FAST X-RAY PICTURES OF SAND JETS.  Granular materials---possessing
both solid-like and liquid-like characteristics---exhibit much
strange emergent behavior even in the simplest of experiments.
When, for example, a heavy sphere is dropped into a bed of sand,
what happens, if you look carefully enough, can still surprise
seasoned researchers.  Heinrich Jaeger of the University of Chicago
and his colleagues watched the jets kicked up by the sphere: they
used high speed video and ordinary light to view the outside of the
jets and high-speed radiography (the x rays supplied by the Advanced
Photon Source at Argonne) of the jet interior.  The impact kicked up
a bizarre two-tiered jet structure: a thick shaft at the bottom and,
projecting up out of the top, a further and thinner shaft (see
figures at http://jfi.uchicago.edu/~jaeger/group/granular.html ).
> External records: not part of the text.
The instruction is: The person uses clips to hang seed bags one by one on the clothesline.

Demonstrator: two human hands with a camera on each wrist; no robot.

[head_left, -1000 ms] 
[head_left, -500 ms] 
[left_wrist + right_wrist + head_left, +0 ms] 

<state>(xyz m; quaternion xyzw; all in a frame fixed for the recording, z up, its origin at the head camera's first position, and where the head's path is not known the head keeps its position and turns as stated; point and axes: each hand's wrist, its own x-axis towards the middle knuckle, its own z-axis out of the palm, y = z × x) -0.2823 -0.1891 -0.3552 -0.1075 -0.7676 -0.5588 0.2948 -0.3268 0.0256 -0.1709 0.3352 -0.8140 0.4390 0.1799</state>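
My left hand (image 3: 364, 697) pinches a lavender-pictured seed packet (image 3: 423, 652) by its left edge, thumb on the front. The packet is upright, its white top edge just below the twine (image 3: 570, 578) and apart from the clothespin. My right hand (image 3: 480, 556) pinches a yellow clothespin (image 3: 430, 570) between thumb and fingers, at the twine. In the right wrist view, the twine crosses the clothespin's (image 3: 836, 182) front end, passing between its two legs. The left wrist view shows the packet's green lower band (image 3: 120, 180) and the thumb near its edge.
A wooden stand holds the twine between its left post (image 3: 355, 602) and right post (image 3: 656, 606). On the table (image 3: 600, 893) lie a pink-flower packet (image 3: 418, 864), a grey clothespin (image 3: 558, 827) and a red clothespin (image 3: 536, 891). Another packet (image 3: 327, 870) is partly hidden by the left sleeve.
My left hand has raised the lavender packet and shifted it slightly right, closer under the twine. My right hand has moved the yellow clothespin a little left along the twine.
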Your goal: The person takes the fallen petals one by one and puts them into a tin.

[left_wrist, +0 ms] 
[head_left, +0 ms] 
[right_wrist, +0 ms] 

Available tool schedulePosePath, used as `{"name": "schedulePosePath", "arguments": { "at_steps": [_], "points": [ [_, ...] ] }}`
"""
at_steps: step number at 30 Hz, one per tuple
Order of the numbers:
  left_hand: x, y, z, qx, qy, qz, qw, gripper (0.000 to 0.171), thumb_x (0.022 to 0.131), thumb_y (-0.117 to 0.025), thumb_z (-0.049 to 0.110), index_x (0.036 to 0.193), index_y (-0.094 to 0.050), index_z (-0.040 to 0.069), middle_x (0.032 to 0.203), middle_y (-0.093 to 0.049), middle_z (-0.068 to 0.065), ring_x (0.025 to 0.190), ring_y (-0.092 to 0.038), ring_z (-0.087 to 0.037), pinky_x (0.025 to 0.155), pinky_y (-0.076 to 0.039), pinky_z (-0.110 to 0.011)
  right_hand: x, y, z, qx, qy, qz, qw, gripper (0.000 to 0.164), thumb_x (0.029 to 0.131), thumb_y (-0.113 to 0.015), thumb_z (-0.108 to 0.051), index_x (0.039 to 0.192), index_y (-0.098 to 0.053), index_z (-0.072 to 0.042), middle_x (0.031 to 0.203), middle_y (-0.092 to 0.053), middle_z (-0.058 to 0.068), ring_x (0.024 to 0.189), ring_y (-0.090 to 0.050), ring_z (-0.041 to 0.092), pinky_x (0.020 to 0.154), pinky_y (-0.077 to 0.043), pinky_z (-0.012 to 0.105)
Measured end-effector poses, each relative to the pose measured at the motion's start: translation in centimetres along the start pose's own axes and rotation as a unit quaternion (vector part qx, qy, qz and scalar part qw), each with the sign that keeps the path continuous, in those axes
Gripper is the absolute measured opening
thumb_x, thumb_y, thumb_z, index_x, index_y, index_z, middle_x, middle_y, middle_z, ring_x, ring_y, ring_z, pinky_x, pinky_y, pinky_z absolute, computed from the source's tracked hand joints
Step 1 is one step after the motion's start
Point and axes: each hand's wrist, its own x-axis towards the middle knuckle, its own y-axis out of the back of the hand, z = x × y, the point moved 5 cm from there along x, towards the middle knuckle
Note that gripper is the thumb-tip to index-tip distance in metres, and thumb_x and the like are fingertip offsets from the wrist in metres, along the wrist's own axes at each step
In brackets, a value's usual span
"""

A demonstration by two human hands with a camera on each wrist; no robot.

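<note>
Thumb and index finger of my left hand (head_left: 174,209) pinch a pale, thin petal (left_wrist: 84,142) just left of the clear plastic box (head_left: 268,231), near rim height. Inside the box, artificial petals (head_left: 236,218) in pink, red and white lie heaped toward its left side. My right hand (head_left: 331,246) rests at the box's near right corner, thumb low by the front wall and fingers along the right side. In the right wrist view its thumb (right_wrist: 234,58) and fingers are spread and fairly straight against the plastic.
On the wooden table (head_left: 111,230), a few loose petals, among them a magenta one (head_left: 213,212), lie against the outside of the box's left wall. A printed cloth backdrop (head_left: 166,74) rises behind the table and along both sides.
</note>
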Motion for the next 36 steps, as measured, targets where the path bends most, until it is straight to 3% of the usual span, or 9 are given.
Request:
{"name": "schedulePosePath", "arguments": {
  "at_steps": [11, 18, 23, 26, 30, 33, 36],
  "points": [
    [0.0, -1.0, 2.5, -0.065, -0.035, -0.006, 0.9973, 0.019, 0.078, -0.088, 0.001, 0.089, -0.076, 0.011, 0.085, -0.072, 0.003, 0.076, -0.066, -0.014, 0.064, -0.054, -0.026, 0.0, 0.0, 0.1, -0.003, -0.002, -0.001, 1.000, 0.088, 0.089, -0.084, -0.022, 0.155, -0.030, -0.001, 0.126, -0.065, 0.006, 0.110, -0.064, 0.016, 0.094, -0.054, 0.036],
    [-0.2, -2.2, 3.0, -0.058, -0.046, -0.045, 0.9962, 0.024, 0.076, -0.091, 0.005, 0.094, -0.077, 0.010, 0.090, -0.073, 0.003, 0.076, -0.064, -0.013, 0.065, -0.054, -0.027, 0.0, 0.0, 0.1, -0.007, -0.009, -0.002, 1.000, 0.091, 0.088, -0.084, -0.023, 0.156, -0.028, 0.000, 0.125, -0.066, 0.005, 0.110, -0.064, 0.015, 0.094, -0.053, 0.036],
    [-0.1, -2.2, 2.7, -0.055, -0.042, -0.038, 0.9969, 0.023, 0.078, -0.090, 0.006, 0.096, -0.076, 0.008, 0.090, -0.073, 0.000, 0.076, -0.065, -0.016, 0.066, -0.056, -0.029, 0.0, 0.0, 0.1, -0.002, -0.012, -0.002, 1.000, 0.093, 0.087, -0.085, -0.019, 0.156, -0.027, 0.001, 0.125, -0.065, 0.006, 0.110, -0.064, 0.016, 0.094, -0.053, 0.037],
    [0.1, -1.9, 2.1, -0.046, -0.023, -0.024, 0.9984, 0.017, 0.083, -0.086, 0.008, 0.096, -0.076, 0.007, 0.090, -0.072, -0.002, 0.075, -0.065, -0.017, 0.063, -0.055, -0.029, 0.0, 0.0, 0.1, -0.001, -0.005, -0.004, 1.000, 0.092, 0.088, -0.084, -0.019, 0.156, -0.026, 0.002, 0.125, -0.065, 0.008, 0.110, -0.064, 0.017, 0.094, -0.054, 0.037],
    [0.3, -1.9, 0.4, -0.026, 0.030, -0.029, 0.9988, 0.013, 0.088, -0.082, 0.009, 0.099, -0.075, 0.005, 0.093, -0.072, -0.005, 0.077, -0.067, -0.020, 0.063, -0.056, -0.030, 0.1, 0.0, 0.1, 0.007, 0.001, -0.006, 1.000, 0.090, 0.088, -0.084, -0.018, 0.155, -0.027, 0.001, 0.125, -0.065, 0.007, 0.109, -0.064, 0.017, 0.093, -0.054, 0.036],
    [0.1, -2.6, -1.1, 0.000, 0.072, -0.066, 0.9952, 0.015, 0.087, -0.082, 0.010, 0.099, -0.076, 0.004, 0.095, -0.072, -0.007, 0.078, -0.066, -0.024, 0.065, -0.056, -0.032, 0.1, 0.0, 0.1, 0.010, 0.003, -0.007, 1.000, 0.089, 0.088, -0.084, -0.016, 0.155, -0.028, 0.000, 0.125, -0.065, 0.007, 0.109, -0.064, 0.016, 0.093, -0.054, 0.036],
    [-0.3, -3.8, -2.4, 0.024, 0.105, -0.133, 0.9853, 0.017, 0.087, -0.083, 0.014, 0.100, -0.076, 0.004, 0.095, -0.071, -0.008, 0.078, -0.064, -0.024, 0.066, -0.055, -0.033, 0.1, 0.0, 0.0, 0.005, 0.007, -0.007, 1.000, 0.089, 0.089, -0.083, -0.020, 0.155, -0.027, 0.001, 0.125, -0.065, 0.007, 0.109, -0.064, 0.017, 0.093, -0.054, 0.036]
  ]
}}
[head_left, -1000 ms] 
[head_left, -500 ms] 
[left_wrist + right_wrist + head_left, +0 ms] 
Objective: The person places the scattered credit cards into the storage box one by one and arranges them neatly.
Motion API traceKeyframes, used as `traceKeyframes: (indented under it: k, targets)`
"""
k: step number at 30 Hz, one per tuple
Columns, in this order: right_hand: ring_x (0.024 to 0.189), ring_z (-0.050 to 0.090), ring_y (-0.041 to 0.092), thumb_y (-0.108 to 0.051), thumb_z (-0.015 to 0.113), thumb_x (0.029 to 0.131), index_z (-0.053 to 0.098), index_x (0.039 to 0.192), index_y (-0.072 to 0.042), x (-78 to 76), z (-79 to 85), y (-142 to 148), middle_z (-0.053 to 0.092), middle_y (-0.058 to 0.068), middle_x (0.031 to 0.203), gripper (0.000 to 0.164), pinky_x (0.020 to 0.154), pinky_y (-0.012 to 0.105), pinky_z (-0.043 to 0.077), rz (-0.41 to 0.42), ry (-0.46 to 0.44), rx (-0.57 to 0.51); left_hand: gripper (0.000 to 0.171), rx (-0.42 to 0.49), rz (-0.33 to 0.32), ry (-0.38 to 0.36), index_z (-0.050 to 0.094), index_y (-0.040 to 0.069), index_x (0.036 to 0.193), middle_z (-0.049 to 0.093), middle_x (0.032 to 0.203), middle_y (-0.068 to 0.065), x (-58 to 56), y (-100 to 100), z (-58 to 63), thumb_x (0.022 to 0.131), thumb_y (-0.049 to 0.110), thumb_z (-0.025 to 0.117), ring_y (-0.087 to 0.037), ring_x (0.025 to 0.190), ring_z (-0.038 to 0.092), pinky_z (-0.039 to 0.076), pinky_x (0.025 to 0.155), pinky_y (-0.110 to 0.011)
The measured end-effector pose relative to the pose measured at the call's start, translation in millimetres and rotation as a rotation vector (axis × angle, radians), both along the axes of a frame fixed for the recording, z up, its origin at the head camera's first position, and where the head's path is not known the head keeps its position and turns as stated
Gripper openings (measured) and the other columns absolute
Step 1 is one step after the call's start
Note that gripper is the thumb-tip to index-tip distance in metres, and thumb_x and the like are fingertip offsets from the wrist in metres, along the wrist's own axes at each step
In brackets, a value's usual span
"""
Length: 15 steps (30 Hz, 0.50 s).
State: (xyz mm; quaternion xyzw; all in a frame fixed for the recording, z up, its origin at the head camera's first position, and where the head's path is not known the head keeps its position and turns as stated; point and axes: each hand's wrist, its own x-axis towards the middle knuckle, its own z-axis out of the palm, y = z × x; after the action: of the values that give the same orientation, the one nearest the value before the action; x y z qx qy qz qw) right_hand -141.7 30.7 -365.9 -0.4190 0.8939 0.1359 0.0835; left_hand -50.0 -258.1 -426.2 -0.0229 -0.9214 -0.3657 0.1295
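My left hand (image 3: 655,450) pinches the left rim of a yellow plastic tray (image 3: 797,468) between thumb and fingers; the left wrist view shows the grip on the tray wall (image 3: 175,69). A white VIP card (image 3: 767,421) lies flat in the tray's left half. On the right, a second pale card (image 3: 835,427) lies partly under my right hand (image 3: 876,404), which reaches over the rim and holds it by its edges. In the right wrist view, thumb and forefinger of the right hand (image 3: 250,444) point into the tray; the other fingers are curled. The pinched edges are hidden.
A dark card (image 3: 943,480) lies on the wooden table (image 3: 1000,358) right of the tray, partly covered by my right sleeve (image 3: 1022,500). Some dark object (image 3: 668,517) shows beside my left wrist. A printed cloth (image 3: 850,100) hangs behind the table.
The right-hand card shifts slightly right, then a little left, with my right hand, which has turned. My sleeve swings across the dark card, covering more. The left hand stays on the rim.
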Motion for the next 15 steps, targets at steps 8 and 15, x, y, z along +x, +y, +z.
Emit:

That the jets are so well collimated is a surprise: why doesn't the
sand just fly out at all angles?  In moving up in a sort of directed
beam, with very little lateral motion, it seems to act like an
ultracold gas (at least in the sideways direction).  Another
surprise is the twofold jet structure.  The lower, thicker jet is
surely sculpted by collisions between sand grains and air molecules
since it gets progressively scantier until, at pressures close to
vacuum, it goes away altogether, leaving only the thinner spiky
jet.  The jet interior pictures are unprecedented: taken with an
exposure rate of 5000 frames per second, the x ray flux provided the
equivalent of a 50-watt halogen lamp illumination---only at x-ray
wavelengths.  The x-ray pictures proved that air squeezed among the
grains was the driving force in forcing up the thick stage of the
jet formation, and not as one might have expected a force for
dissipating the jet.  (Royer et al., Nature Physics, December 2005;
by the way, Nature Physics is a new journal that began publication
in October 2005.)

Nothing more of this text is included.